The origins of modern blockchain systems can be traced back to decades-old research in the field of computer science. This history begins with the advent of networked computing in the second half of the 20th century. Prior to the integration of long-distance communication lines into computing hardware, software systems were effectively limited to individual machines or, in rare circumstances, small local clusters of machines. These systems could rely on the tight proximity of various hardware components to reduce any form of communication latency to a mostly insignificant minimum.

The historic ARPANET program, established in 1969, would quickly go on to demonstrate both the viability and utility of large-scale computer networks. Computers connected via ARPANET could communicate with one another at previously unimaginable distances and speeds. It would soon be, in an interesting twist of fate, that a pair of computer worms would make apparent the possibility of not only communication but also collaboration between machines on these networks. The Creeper and Reaper worms, quite possibly the very first computer viruses, jumped between various computers connected to ARPANET and automatically duplicated themselves along the way.
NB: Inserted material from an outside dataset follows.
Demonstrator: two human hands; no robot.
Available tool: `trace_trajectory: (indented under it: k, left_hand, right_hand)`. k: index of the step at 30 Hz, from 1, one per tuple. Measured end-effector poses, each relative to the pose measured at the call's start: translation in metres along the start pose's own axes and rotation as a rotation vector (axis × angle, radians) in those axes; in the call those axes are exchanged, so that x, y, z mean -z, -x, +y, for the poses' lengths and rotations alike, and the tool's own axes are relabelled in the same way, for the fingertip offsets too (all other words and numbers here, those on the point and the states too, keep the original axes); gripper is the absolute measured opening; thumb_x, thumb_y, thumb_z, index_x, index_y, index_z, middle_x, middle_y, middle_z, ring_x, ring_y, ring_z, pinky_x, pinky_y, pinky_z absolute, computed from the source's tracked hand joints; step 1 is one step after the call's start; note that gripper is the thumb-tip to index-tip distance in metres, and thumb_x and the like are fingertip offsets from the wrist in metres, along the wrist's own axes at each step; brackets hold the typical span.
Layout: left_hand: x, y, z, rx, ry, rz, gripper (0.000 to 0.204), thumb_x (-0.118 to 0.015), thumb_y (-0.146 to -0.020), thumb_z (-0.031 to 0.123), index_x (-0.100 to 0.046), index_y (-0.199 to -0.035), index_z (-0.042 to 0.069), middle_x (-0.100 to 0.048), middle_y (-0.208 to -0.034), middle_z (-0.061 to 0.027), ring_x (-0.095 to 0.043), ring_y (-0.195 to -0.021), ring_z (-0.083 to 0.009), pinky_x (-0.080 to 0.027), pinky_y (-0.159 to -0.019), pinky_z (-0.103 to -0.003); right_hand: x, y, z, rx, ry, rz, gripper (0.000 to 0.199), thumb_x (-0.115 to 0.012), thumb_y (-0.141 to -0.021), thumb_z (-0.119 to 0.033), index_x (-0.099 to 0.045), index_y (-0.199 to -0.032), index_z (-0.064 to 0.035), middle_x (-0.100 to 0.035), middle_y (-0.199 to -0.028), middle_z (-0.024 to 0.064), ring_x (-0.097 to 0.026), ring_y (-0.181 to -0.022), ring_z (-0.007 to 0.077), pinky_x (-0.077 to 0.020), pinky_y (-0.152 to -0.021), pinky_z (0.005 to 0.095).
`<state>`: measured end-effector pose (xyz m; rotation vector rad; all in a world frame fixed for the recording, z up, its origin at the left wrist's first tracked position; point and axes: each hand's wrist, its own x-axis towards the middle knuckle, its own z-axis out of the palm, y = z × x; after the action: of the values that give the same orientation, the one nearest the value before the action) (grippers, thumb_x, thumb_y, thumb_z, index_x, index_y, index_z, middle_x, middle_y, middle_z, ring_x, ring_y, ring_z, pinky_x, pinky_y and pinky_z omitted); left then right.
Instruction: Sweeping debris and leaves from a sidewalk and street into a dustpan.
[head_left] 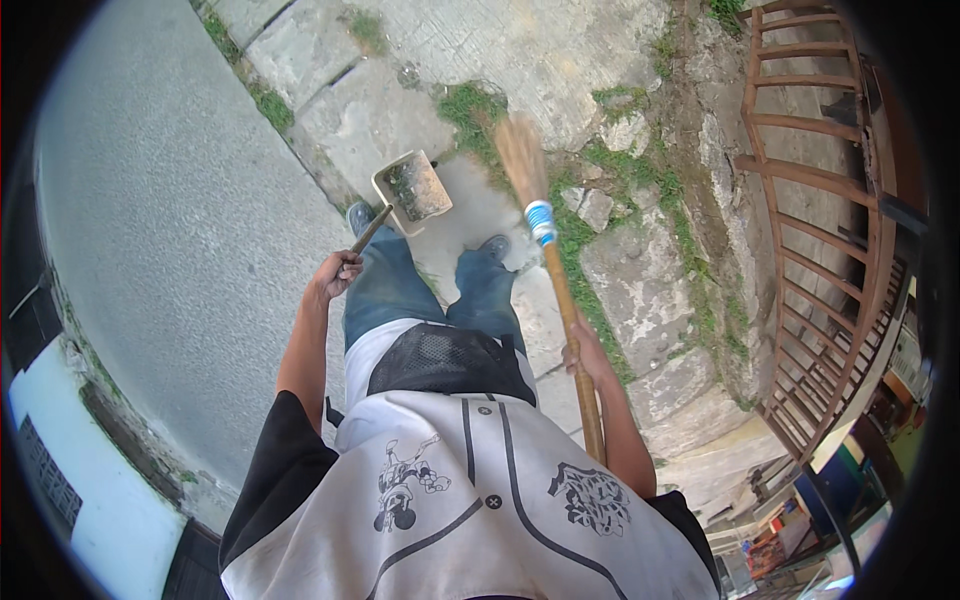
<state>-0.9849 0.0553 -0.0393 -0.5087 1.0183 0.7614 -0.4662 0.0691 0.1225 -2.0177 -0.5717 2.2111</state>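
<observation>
My left hand (337, 273) is closed round the stick handle of a dustpan (432, 190). The pan is a pale, box-like scoop, dirty inside, with some dark and green debris in it. It hangs or rests just ahead of my shoes; which of the two I cannot tell. My right hand (588, 352) grips the wooden shaft of a broom (562, 290), held on my right side. Its straw bristles (522, 160) point away from me, slightly blurred, beside a grassy strip. A blue and white band wraps the bristles' neck. The shaft's lower end passes along my right forearm.
To the left runs a grey paved road (190, 250). Cracked concrete slabs (630, 270) with grass tufts (470, 108) and loose stones (592, 207) lie ahead and right. A brown slatted fence (815, 190) stands at the far right. A white wall (100, 450) is at lower left.
</observation>
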Motion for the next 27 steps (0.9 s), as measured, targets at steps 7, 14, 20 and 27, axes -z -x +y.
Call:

Although these worms did no damage to their hosts, they sparked the imagination of researchers interested in making use of idle processing power of machines connected to the ARPANET system.
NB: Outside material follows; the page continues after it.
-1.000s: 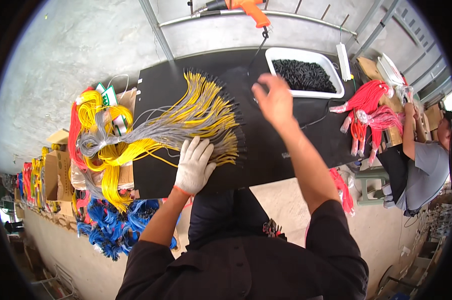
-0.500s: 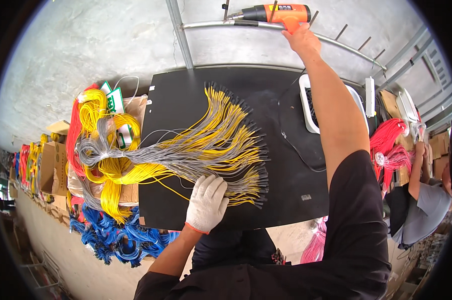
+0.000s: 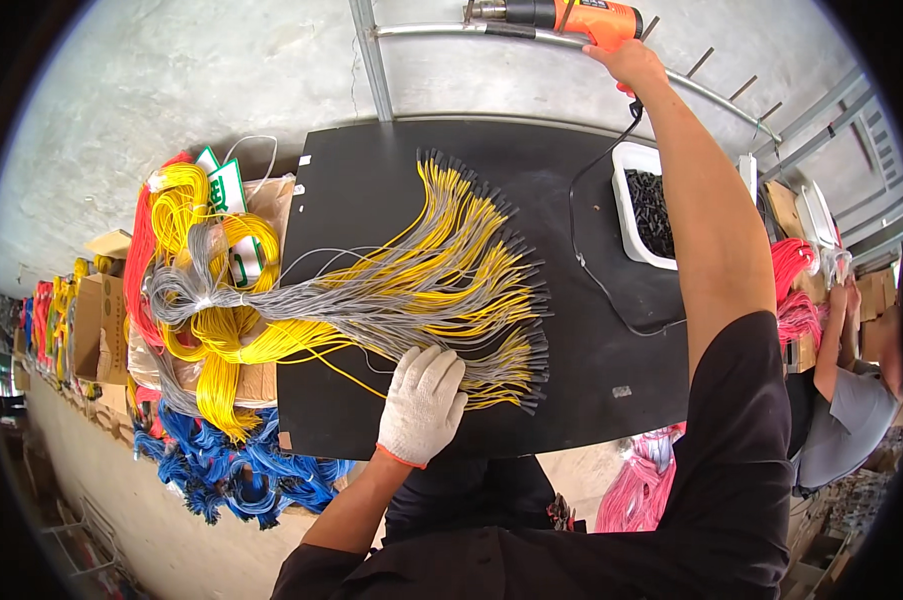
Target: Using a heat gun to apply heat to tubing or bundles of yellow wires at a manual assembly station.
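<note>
Wires (image 3: 401,315) fanned over a black table (image 3: 361,190), heat gun (image 3: 603,18) in hand

In the head view, the table stands before a grey wall (image 3: 231,80) with a metal rail (image 3: 711,90). The right hand (image 3: 631,66) closes its fingers around the heat gun's handle at the rail. The gloved left hand (image 3: 423,402) lies on the yellow and grey wires' near edge, fingers together; whether they grip any, I cannot tell. A cord (image 3: 574,215) crosses the tabletop; the right forearm partly hides a white tray (image 3: 623,205) of black pieces. Blue bundles (image 3: 246,470) sit lower left; another person (image 3: 846,425) works far right.
</note>
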Demonstrator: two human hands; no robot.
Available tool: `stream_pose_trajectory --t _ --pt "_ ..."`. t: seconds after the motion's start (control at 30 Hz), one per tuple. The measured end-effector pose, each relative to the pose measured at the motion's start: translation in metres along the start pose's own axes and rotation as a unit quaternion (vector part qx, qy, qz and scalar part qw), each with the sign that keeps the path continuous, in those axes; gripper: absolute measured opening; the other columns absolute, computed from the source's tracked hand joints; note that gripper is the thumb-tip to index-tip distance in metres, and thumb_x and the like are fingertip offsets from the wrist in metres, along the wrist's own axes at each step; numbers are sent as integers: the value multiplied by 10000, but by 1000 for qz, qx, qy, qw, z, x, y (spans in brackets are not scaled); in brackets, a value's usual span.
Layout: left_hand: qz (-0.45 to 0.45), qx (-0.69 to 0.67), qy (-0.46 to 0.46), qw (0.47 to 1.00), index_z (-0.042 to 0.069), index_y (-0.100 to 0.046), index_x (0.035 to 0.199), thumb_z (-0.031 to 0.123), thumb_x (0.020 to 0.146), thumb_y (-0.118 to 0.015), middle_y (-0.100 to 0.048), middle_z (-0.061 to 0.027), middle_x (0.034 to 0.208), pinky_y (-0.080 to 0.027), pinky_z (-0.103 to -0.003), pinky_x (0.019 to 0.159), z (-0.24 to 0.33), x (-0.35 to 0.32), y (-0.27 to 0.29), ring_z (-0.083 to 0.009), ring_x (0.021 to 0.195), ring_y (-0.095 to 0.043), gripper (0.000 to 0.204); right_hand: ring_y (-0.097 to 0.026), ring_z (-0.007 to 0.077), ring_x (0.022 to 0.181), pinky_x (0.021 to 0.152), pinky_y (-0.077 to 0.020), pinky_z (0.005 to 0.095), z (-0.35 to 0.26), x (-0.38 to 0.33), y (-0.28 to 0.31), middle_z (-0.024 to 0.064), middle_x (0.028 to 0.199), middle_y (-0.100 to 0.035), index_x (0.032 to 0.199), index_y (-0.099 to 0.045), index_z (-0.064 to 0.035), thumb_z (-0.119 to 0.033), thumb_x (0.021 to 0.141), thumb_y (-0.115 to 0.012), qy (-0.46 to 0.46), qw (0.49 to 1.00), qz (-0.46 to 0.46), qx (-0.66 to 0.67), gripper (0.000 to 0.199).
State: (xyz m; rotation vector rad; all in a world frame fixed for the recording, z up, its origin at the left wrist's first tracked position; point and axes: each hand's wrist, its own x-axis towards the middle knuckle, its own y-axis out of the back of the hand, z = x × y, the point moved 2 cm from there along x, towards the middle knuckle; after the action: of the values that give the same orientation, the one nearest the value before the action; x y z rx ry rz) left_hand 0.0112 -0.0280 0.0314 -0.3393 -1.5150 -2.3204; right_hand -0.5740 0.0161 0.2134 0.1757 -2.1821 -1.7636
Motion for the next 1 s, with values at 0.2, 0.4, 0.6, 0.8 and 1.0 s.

# From distributed computing to fault tolerance

In 1988, the DEC System Research Center launched the first distributed computing project to be coordinated over the internet. Participants received computing tasks from DEC via email and would return their results to DEC upon completion. Other initiatives, including the famous SETI@HOME project of the University of California at Berkeley, soon followed suit and further simplified the process of communicating tasks and results. With access to the computational resources of an extraordinary number of machines, these efforts massively advanced the state of several key fields of mathematics and computer science.

Simultaneously, other researchers of the time saw potential applications of these networks beyond the pooling of computational resources. Relatively early on in the history of computing, organizations recognized the need for particularly robust computers for use in certain high-value systems. Machines operating in space, for instance, needed to function properly for extended periods of time without any possibility of manual on-board maintenance in the event of an error. Starting in the 1950s, organizations began to develop and utilize so-called "fault-tolerant" computers that had the ability to recover cleanly from significant software and hardware failures.
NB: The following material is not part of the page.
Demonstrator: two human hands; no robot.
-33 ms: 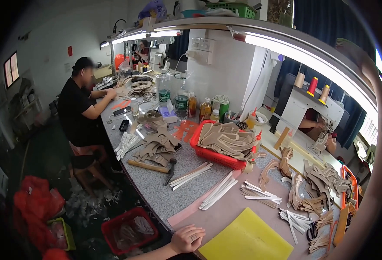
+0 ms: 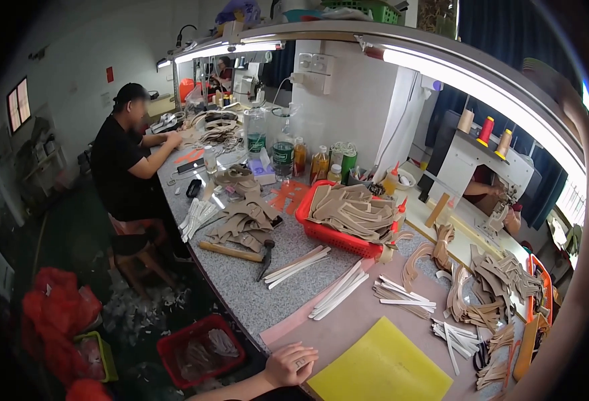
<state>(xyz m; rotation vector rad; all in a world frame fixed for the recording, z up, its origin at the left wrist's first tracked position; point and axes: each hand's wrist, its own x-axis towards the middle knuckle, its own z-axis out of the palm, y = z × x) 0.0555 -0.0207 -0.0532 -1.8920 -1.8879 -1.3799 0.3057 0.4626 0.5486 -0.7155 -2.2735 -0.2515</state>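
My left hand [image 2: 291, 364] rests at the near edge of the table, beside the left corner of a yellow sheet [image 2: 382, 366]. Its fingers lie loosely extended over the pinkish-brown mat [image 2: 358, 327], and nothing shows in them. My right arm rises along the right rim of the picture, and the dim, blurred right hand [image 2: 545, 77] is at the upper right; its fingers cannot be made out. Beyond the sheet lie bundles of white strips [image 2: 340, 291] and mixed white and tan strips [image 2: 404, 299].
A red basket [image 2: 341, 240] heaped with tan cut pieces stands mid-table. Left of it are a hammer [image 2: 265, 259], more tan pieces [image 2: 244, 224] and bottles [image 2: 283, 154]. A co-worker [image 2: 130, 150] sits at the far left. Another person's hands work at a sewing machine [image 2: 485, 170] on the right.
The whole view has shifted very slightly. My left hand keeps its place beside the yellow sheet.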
Fault-tolerant computing quickly saw wide-spread adoption in critical systems around the world. NASA's CCS fault-tolerant computer found its way into the Voyager spacecraft where, more than forty years later, it continues to operate in the harsh environment of deep space. Military operations, nuclear power plants, and digital financial systems all became natural homes for these error-resistant machines. Fault-tolerant computing was, and continues to be, the foundation of countless computer-based services familiar to us even in the 21st century.

# The principle of replication

At the heart of fault-tolerant computing sits the principle of replication. When some component of a computer fails, it becomes unable to perform its assigned tasks. If, for example, a memory module crashes, then the data stored on that module becomes inaccessible to other components. A computer could recover from such a failure if the information on the module happens to be duplicated somewhere else within the system. Fault-tolerant computers are able to fix or bypass errors in individual components by replicating the functionality of these components onto redundant hardware.

# Redundancy at scale

In his seminal 1978 paper, "Time, Clocks, and the Ordering of Events in a Distributed System," Leslie Lamport, at the time a researcher at Massachusetts Computer Associates, laid the groundwork for an entirely new model of fault-tolerant computing. Instead of redundant hardware within a single computer, Lamport proposed a form of redundancy produced via communication between many different computers connected to a network.

Lamport demonstrated that this model could be used to accurately replicate "transactional databases" across different machines. Within these databases, each database update is represented as an individual event, or "transaction." The final state of a transactional database is then computed as the result of executing each of these transactions in order. If several computers could come to agreement about the ordering of transactions within such a system, Lamport argued, each computer could accurately reconstruct the final system for itself.

Lamport further envisioned the possibility that entire computers be replicated the same way. Under the "state machine" model, computers can be represented, in an abstract sense, as entities that store some past information in memory (the "state") and may modify this information according to a given set of operations. Just as with a transactional database, a state machine could be reconstructed if the list of operations it executed were recorded and played back in exactly the same order. Perhaps, therefore, a failure on one computer could be circumvented if execution could seamlessly continue on another.

# Some basic design assumptions

Research into this state machine model of fault tolerance had to be carried out under some set of assumptions about the system itself. Early work was often restricted to systems in which computers were expected to only experience so-called "crash-faults," sometimes also known as "fail-stop faults." Within this framework, computers would either perfectly follow some prescribed protocol or cease to function entirely. Computers on the network would only behave "benevolently" and would not, for instance, attempt to forge messages from other machines.

Designs operating under this assumption could, as we'll shortly discuss, take advantage of some convenient simplifications. However, this mental framework not only reduced the problem space for researchers, but also generally reflected the needs of many real-world applications. Organizations making use of such systems internally, perhaps to maintain backups of some important database or computing process, could typically ignore the possibility of actively malicious behavior from their own machines. As a result, this approach quickly grew in popularity and has held traction well into the 21st century.